With the Command Line Interface (CLI), you interact with an application called the "shell." The shell is a command processor. The shell processes commands entered individually, or from a file called a shell script. The majority of the thousands of commands are from the GNU Project, which set out to create open, and free, commands that are similar to the Unix commands.
The default shell for Linux is BASH (Bourne Again SHell), in reference to the older Unix Bourne shell (sh). BASH integrated features from two other popular Unix shells CSH (csh) and KornShell (ksh). BASH (bash), itself, is part of the GNU project, and was first released in 1989. As mentioned earlier, Linux only refers to the kernel. Rather than replicated the work of the GNU Project, Linux incorporated the there work. Thus, the name GNU/Linux.
Think of the shell as an interactive modular programming language. Each command acts like a module that performs a discreet task. These commands (modules) can be run individually, or together. You can enter a complete shell program from the CLI, or bundle the commands in a shell script file.

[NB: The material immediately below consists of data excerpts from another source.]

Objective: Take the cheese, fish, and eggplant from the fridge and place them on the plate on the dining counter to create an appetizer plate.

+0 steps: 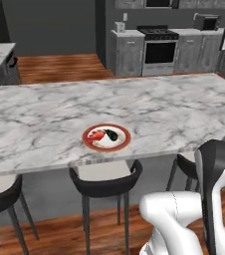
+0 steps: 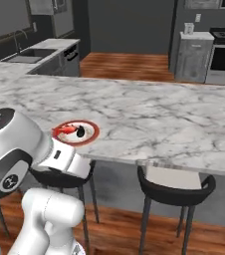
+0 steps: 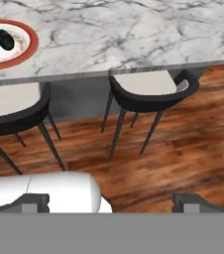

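The dining counter (image 1: 134, 107) is a long slab of white marble threaded with grey veins, smooth and faintly glossy, its front edge thick and squared; near that edge sits the plate (image 1: 106, 137), round and flat, white in the middle with a broad red-brown rim; on it lies the fish (image 1: 96, 135), a small reddish piece toward the plate's left in the left base view, and touching or just beside it the eggplant (image 1: 110, 134), a dark, almost black oval lump with a smooth skin; I cannot make out a yellow wedge on the plate from these angles. Under the counter's overhang stand stools (image 1: 105, 175) with black curved backs that wrap round pale, flat seat pads, on thin dark splayed legs; the floor (image 3: 183, 149) beneath is warm reddish-brown wood with streaked grain. In the hand view the gripper (image 3: 111, 203) hangs low over the floor in front of the stools, well apart from the plate (image 3: 5, 43), which shows at the upper left; its two small dark grey finger tips (image 3: 191, 202) stand far apart with nothing between them, so the jaws are wide and empty. Beyond the counter a steel-fronted stove (image 1: 159, 50) with a dark oven window sits among grey cabinets.
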Robot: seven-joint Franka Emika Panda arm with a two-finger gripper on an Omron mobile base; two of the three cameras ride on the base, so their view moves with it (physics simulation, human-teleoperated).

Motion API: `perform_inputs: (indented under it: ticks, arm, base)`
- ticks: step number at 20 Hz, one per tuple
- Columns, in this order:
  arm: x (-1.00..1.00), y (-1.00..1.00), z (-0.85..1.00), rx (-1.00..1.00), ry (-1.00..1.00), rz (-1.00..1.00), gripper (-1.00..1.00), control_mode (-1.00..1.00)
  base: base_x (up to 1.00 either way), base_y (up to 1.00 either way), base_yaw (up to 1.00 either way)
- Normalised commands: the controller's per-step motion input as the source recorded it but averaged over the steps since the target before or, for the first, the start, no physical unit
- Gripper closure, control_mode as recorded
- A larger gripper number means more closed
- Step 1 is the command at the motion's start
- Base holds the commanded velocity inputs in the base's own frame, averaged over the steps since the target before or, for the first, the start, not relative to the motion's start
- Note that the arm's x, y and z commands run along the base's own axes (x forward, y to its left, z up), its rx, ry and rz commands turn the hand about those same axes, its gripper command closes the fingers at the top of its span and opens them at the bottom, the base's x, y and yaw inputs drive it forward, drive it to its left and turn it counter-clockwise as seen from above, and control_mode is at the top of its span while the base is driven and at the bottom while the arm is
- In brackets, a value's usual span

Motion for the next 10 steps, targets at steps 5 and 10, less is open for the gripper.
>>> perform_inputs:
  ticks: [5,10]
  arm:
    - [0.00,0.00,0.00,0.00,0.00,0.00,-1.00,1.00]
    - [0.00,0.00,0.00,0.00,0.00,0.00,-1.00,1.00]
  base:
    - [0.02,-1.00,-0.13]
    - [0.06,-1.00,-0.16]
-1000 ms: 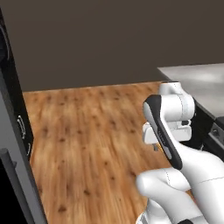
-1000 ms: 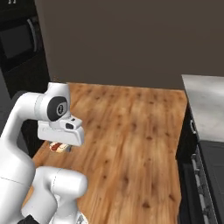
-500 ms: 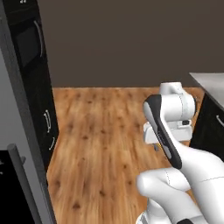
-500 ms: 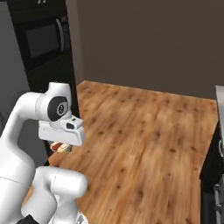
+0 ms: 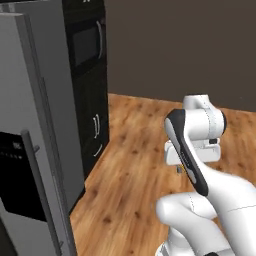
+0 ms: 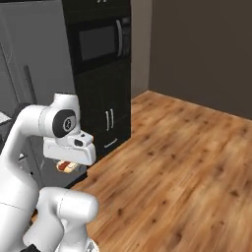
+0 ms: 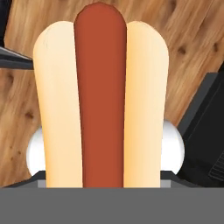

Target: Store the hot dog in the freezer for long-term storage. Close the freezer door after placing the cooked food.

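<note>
The hot dog (image 7: 100,96), a tan bun with a red sausage along its middle, looms close in the hand view. It also peeks out under the hand (image 6: 63,167) in the right base view. My gripper (image 6: 68,162) is shut on it, held low in front of the base, above the wooden floor. The freezer door (image 5: 20,170), grey with a black dispenser panel and a dark bar handle (image 5: 44,192), stands close at the left. I cannot tell how far open it is. The freezer's inside is hidden.
Tall black cabinets (image 5: 87,90) with a built-in oven (image 6: 98,42) stand just right of the grey fridge (image 6: 34,74). Wooden floor (image 6: 187,162) spreads out to the right, bounded by a dark brown wall (image 5: 190,45) behind.
The whole picture has shifted: the base has turned, bringing the fridge and black cabinets in from the left, and the counter at the right has left view. The arm's pose and grip are unchanged.
</note>
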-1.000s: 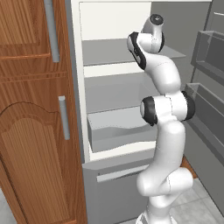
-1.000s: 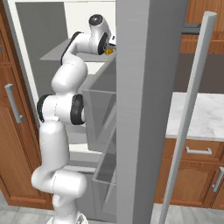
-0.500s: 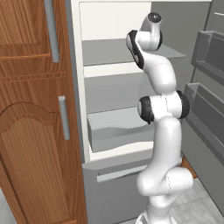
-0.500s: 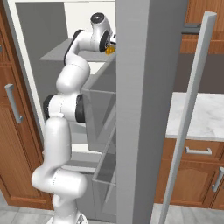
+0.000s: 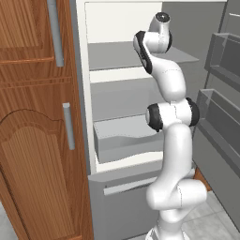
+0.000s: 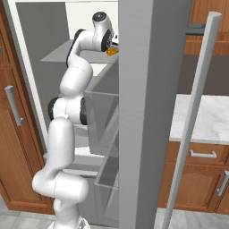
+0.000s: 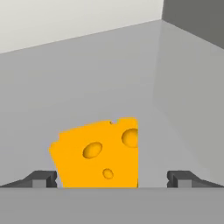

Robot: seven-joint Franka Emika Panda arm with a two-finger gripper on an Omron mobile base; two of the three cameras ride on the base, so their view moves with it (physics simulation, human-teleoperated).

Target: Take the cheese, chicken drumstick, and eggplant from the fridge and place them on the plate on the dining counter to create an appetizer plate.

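Fridge open; white arm reaches onto upper shelf; wooden cupboard left.

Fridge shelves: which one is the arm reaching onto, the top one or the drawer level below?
The top shelf. The gripper is there with open jaws either side of the cheese; the wavy-fronted drawer sits well below.

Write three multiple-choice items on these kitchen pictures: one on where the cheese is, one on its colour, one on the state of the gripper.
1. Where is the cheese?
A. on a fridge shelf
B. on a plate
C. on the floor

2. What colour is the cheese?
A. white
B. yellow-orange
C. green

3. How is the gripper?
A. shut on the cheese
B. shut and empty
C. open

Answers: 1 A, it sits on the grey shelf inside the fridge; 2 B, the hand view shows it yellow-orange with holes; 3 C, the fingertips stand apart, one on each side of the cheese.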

Linux in a Nutshell, 5th Edition (published by O'Reilly) documents 687 commands. Yet, this extensive list does not document all the commands available. With so many software packages available in Linux, there is no single source of all Linux commands. This course will only cover a small subset of all the commands. A future course on shell programming will expand on this set of commands, as will courses on system administration.